(BRIEF) Only the lines from the one with "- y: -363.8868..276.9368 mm" through the end of the material below belong in the reply; transcribe them exactly.

(DATASET EXTRACT)
+++++
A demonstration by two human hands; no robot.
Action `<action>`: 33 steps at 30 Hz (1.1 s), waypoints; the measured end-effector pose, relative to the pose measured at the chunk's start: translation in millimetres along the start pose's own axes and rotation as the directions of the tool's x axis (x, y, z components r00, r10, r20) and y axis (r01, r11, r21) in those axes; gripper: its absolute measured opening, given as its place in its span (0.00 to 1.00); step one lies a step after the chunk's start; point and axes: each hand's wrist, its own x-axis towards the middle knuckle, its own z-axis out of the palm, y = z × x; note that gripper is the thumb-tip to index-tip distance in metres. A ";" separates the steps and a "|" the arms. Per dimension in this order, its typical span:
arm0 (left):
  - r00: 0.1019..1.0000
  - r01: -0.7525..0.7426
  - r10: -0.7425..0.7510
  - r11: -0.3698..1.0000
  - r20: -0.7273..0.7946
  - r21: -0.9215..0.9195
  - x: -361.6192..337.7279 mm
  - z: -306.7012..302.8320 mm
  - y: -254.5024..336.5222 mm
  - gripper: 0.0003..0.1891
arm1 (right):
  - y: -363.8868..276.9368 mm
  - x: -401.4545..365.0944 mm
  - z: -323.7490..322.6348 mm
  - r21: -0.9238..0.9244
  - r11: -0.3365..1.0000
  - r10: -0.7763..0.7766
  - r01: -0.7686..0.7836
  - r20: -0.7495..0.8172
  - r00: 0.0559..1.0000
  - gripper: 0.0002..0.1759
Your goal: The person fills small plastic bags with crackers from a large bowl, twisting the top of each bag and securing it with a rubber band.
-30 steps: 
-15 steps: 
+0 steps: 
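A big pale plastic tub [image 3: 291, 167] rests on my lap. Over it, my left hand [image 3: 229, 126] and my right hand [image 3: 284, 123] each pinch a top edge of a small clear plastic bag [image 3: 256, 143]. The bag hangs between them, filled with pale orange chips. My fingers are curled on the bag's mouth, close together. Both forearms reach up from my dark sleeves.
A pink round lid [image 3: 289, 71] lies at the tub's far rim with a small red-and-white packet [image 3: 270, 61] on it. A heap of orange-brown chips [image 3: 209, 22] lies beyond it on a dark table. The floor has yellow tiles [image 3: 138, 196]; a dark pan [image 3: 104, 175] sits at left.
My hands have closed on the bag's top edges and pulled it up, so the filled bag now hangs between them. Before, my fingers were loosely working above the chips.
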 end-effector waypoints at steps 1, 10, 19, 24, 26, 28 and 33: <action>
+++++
(RESPONSE FOR THIS EXERCISE)
  - y: -363.8868..276.9368 mm
  - x: -401.4545..365.0944 mm
  - z: -323.7490..322.6348 mm
  - r21: -0.9238..0.9244
  - r11: -0.3365..1.0000
  - r10: -0.7763..0.7766
  - r01: -0.7686..0.7836
  - r20: -0.7495..0.8172
  - r00: 0.0559..1.0000
  - gripper: 0.0002..0.1759
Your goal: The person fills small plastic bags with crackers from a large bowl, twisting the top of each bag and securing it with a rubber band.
-30 steps: 
-15 steps: 
+0 steps: 
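A big pale plastic tub [image 3: 291, 167] rests on my lap. Over it, my left hand [image 3: 229, 126] and my right hand [image 3: 284, 123] each pinch a top edge of a small clear plastic bag [image 3: 256, 143]. The bag hangs between them, filled with pale orange chips. My fingers are curled on the bag's mouth, close together. Both forearms reach up from my dark sleeves.
A pink round lid [image 3: 289, 71] lies at the tub's far rim with a small red-and-white packet [image 3: 270, 61] on it. A heap of orange-brown chips [image 3: 209, 22] lies beyond it on a dark table. The floor has yellow tiles [image 3: 138, 196]; a dark pan [image 3: 104, 175] sits at left.
My hands have closed on the bag's top edges and pulled it up, so the filled bag now hangs between them. Before, my fingers were loosely working above the chips.
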 end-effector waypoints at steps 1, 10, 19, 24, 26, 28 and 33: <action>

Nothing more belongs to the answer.